Dick Thanks for your advice and yes I know that the most cost effective spend is on insulation rather than the ongoing cost of constant heat supply so the point is well taken.  It makes absolute sense. However just to dig a little deeper :--  The house will have a lot of glass most of which will face WSW.  Not the best insulator for sure and not the best orientation.  However the whole point of building in this location is to capture and enjoy the view so glass will be a major component.  Also although it may sound silly to you and others I don't think carpet will cut it with "The Boss" although I do have some good slippers!  I had not considered the house being stuffy and I understand how that could occur with the situation you describe do you think this would still be an issue with open concept and large windows.  If so what would be your suggestion for heat in this situation.  I don't want to find that I'm in the middle of a Canadian winter living in a large ice box.  I'd rather have a heat system that I can turn off if not needed rather than wishing I had put one in but having missed the boat!

Your point on builders is well taken.  I am meeting one on Saturday so I will quiz him about his opinions on insulation!


----------



## Aboveandbeyond (Jan 26, 2017)

Squirrel said:


> Try getting estimates from private contractors for a gasline installation, my daughter just built a new house and the gas line crosses fields and was horizontal bored under a river for a sensible price!
> Having lived in a house that size for a while myself I have to ask if you really need it?

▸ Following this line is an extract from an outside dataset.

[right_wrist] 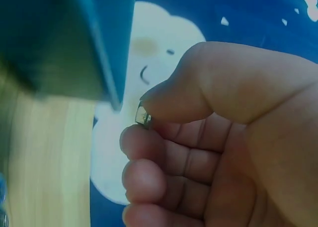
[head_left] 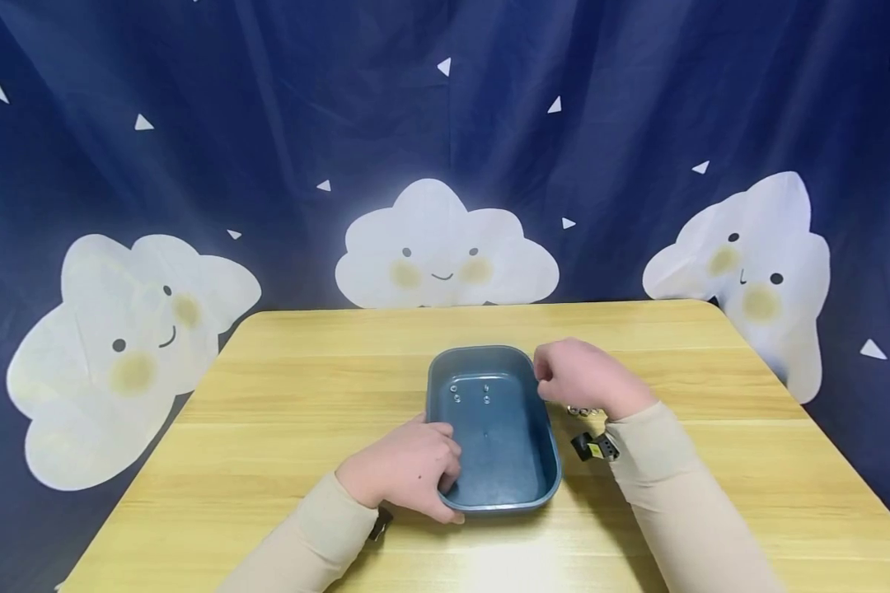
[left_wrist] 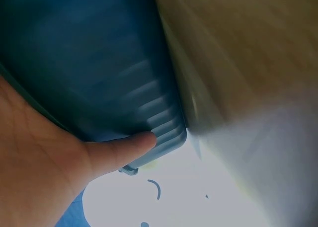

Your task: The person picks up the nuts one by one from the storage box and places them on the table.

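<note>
A deep blue plastic tray (head_left: 494,461) lies on the table with its long side pointing away from me. My left hand (head_left: 415,465) grips its near left corner, fingers over the rim and thumb along the ribbed outer wall (left_wrist: 159,108). Between right thumb and index finger I pinch a small shiny metal nut (right_wrist: 142,114). That right hand (head_left: 582,375) is beside the tray's far right rim, its other fingers curled. Several small metal nuts (head_left: 486,399) sit spaced apart on the tray floor, toward the far end.
More metal nuts (head_left: 580,410) lie on the wooden table (head_left: 304,395) right of the tray, partly hidden under my right wrist. A dark wrist camera (head_left: 596,446) hangs below the right sleeve. Behind the table's far edge hangs a blue cloud-print curtain (head_left: 289,99).
</note>
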Tool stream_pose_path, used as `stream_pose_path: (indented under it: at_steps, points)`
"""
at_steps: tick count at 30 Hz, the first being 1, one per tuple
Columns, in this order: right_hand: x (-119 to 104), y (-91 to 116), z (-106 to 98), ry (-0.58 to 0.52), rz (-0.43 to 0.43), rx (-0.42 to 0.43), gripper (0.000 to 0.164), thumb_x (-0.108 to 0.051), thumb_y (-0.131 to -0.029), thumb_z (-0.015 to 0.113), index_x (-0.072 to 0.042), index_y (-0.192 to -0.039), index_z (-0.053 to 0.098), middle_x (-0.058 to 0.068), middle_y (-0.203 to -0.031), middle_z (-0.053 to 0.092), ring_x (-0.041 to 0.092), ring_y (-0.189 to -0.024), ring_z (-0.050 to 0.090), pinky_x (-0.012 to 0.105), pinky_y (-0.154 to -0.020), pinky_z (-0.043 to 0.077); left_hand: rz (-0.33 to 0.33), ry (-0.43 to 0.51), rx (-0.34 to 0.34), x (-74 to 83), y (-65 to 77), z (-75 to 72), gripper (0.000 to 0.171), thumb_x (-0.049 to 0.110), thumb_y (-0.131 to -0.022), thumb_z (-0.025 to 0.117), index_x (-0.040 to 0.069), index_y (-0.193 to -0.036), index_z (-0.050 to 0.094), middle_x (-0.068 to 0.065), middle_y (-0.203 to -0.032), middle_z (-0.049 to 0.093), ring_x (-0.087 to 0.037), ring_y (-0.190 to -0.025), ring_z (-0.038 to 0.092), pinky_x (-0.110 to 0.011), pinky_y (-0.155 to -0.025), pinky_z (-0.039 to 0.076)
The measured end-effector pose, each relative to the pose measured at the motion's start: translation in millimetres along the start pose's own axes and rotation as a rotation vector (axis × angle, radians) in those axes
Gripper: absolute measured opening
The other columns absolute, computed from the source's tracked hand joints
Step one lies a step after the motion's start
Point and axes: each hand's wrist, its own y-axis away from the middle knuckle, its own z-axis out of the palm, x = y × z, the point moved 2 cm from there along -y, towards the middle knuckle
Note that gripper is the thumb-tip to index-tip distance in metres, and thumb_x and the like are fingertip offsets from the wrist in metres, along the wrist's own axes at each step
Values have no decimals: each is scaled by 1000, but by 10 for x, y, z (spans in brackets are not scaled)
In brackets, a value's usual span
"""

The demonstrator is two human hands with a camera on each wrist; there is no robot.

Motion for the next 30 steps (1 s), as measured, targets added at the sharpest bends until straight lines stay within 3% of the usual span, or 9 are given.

Whatever heat source you use will be reduced with the size of the house, as will cleaning and maintenance.


Squirel Thanks  Yes I should make such enquires myself. Your daughters installation sound quite a challenge.  I see you are in Ontario too.  Is your daughter anywhere near the Kawartha Lakes? If so, she may have come contractor recommendations !  With regards to the house size I keep asking the same question but can't seem to get my head around it.  In actual fact the new house will be smaller than the one I'm in now but hopefully much better designed, insulated and heated!  I'm sure one day I will look back and say what was I thinking of but gotta dream big!


----------



## DBoon (Jan 26, 2017)

My initial reasoning for a house remodel in progress was to buy a nice indoor wood boiler and connect it to a cast iron radiator system.  After further review, I went with a geothermal system with 450 feet of vertical boreholes (and still using cast iron radiators) - it probably cost a little less than the wood boiler, and I don't have to worry about heating the house when I'm not around or when I get too old and unmotivated to cut the wood and load the boiler. Think ahead on this a little - if you are already 50 years old, cut and split 10-12 cords of wood for a season or two and then decide whether that wood boiler still looks like the right move. 

Dick Russell is right on the insulation - my walls will have an average R-value of 23.  I'm keeping the existing windows and will add better wooden storms to them.  I've modeled a 1600 square foot house at about 18,000 BTU/hour heat loss when 0 degrees F outside.  Good insulation will help you to save you a lot of money on whatever heating system you install. 

Then, if you want to burn wood, get a nice woodstove and run it when you want.  There are plenty that are big, clean burning and nice looking.  A look at the Woodstock stove page will show you there is a good range of options for heating a big space.


----------



## DickRussell (Jan 26, 2017)

Aboveandbeyond said:


> ..... The house will have a lot of glass most of which will face WSW.  Not the best insulator for sure and not the best orientation.  However the whole point of building in this location is to capture and enjoy the view so glass will be a major component.  Also although it may sound silly to you and others I don't think carpet will cut it with "The Boss" although I do have some good slippers!  I had not considered the house being stuffy and I understand how that could occur with the situation you describe do you think this would still be an issue with open concept and large windows.  If so what would be your suggestion for heat in this situation.  I don't want to find that I'm in the middle of a Canadian winter living in a large ice box.  I'd rather have a heat system that I can turn off if not needed rather than wishing I had put one in but having missed the boat!



I'm in climate zone 6, same as you (or you in 5?). When my wife and I were laying out floor plans, and recognizing that even a good triple-pane window would have a U factor of perhaps 0.17 (R-6), relatively speaking a "thermal hole" in an otherwise R40 wall, I'd tease her about where she wanted "the window" to be. Well, the final window selection actually was fairly generous (in my mind) on the east "lake view" side, which gives very nice views. We have a mixture of casement and fixed-glass ("picture") windows, all triple-pane. I'd advise thinking carefully about putting in anything resembling a whole wall of windows just to get good view. Big enough is just that, and too much window area will just give you a cool room, no matter how good the windows are. And consider, too, that not every window must be operable. It's nice to be able to open windows now and then, but be selective. A fixed-glass window will have much lower air leakage. Next best are casements and awning windows, which draw tightly against seals. Worst for leakage (read: cold drafts) are double-hung and sliders. I'd avoid the latter, no matter how nice you think they may look.

As to what kind of heating system to have, it almost doesn't matter for a superinsulated house. If it burns a fuel (gas, oil) it likely will be oversized by at least a factor of two. A heat pump (geo or air-sourced minisplit) will be right-sized if the heat loss model is done carefully,. Contractors tend to make generous assumptions and wind up oversizing things, because they make more money off biger units and they don't want callbacks for complaints about the house being cold. For example, I have a two-ton geo unit, which I specified based on my own heat loss calculations. The distributor and two "approved" installers all wanted to put in a five-ton unit. As it turns out, my two-ton unit keeps the place comfy down to zero F outside in just first stage.


----------



## Where2 (Jan 26, 2017)

I'm enjoying this discussion as I plan renovations to our second home in climate zone 7/8, especially considering I grew up in climate zone 1.


----------